What this task involves = Restrict the output to the lines below starting at the one that contains "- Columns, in" and ending at the one that contains "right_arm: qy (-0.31", and restate them word for word, both ends included.

(Saved entries)

• • • • • • •

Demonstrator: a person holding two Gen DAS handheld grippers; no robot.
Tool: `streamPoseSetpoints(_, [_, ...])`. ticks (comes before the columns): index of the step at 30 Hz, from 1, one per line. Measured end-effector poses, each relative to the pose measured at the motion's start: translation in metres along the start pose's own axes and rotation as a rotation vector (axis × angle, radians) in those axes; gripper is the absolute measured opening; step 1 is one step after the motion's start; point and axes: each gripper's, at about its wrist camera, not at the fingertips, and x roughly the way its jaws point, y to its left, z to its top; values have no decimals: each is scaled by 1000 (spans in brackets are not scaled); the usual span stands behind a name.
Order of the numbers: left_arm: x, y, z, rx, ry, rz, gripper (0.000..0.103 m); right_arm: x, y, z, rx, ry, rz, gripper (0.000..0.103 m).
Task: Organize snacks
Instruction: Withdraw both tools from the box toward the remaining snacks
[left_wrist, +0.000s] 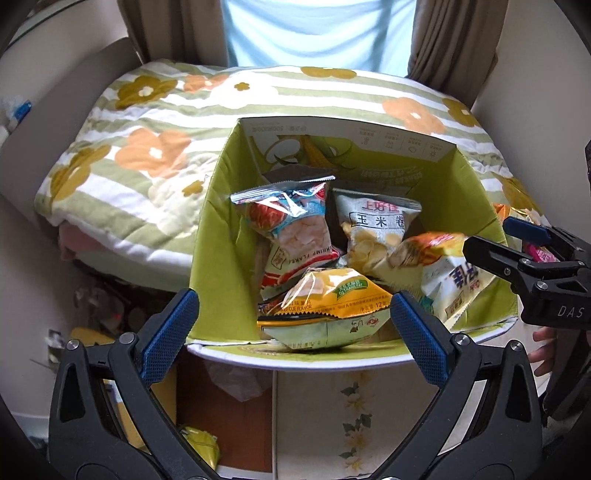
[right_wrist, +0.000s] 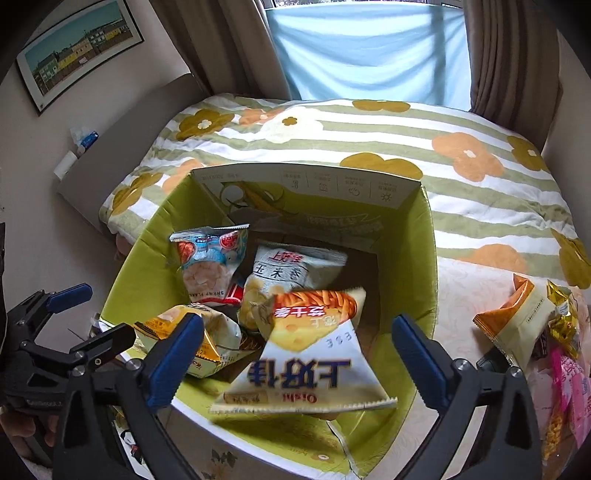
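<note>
An open green cardboard box (left_wrist: 218, 236) (right_wrist: 147, 258) holds several snack bags: a blue-red shrimp flakes bag (left_wrist: 295, 232) (right_wrist: 208, 264), a white corn roll bag (left_wrist: 373, 229) (right_wrist: 284, 273), and a yellow barbecue chips bag (left_wrist: 325, 306) (right_wrist: 199, 339). A white-orange cheese stick bag (right_wrist: 306, 354) (left_wrist: 447, 273) looks blurred over the box's near right corner, between my right fingers but not touched by them. My left gripper (left_wrist: 293, 328) is open and empty at the box's near edge. My right gripper (right_wrist: 297, 358) is open; it also shows in the left wrist view (left_wrist: 517, 243).
The box sits on a table with a floral cloth (right_wrist: 465, 295), against a bed with a striped flower quilt (left_wrist: 155, 147) (right_wrist: 443, 155). More snack packets (right_wrist: 524, 325) lie on the table right of the box. Cluttered floor lies left of the table (left_wrist: 110, 306).
</note>
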Motion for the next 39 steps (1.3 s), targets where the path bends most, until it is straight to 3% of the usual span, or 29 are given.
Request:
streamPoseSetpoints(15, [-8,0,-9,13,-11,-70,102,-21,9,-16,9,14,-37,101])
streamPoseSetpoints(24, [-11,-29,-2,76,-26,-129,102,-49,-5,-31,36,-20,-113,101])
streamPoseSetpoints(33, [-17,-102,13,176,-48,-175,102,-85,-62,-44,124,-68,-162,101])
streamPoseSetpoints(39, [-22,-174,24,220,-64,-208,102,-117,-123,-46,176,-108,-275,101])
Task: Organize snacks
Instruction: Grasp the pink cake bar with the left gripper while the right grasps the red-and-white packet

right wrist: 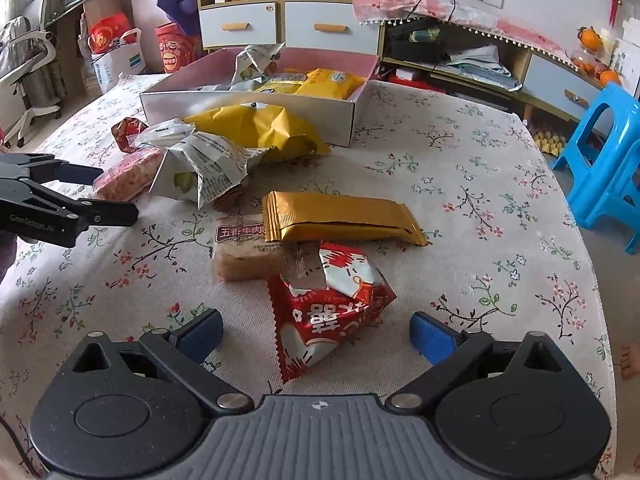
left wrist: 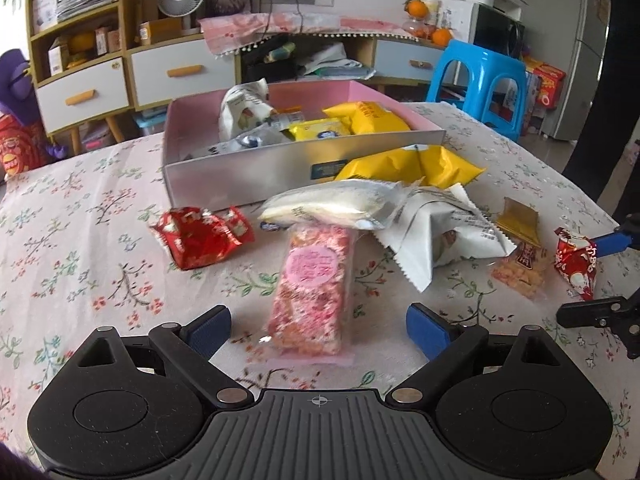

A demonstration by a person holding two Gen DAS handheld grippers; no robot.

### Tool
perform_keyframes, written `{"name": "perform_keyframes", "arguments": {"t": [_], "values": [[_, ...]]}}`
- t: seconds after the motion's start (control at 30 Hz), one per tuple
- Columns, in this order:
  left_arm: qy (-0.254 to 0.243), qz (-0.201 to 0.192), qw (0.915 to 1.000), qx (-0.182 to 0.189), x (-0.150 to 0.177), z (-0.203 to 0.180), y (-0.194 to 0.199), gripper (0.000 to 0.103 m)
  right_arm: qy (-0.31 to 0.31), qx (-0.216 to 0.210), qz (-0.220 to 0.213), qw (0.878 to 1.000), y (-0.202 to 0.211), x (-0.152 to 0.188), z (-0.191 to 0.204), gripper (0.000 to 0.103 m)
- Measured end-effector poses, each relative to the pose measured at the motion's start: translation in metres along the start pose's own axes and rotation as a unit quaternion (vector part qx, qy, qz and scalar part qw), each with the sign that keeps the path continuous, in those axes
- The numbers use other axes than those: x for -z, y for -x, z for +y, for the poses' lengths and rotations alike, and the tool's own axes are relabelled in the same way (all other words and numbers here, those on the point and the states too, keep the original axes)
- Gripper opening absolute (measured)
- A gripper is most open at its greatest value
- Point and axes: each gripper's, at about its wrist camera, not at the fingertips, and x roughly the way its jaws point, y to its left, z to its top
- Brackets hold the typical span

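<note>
Left hand-held gripper [left wrist: 319,330] hovers low over the floral-cloth counter [left wrist: 80,240], blue pads spread wide, straddling the near end of a pink speckled bar in clear wrap [left wrist: 310,292]; pads not touching it. That bar's far end tucks under a white pillow packet [left wrist: 332,204]. Beside it, a crumpled red foil wrapper [left wrist: 200,236] to the left. Behind sits the open silver box with pink lining [left wrist: 256,172], yellow packets [left wrist: 368,118] inside. Right hand-held gripper [right wrist: 316,336], fingers equally wide apart, frames a red-and-white triangular snack bag [right wrist: 332,308] on the cloth. Just beyond it, a gold foil bar [right wrist: 344,218] overlaps a brown clear-wrapped cake [right wrist: 248,258].
</note>
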Motion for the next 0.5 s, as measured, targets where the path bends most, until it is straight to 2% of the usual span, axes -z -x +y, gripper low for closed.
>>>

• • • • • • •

Response box =
- Columns, in this order:
  left_arm: qy (-0.254 to 0.243), qz (-0.201 to 0.192), qw (0.915 to 1.000), qx (-0.182 to 0.189), x (-0.150 to 0.177), z (-0.203 to 0.180), y (-0.194 to 0.199), gripper (0.000 to 0.103 m)
  right_arm: qy (-0.31 to 0.31), qx (-0.216 to 0.210), qz (-0.220 to 0.213), qw (0.878 to 1.000), y (-0.202 to 0.211), x (-0.152 to 0.188), z (-0.191 to 0.204), gripper (0.000 to 0.103 m)

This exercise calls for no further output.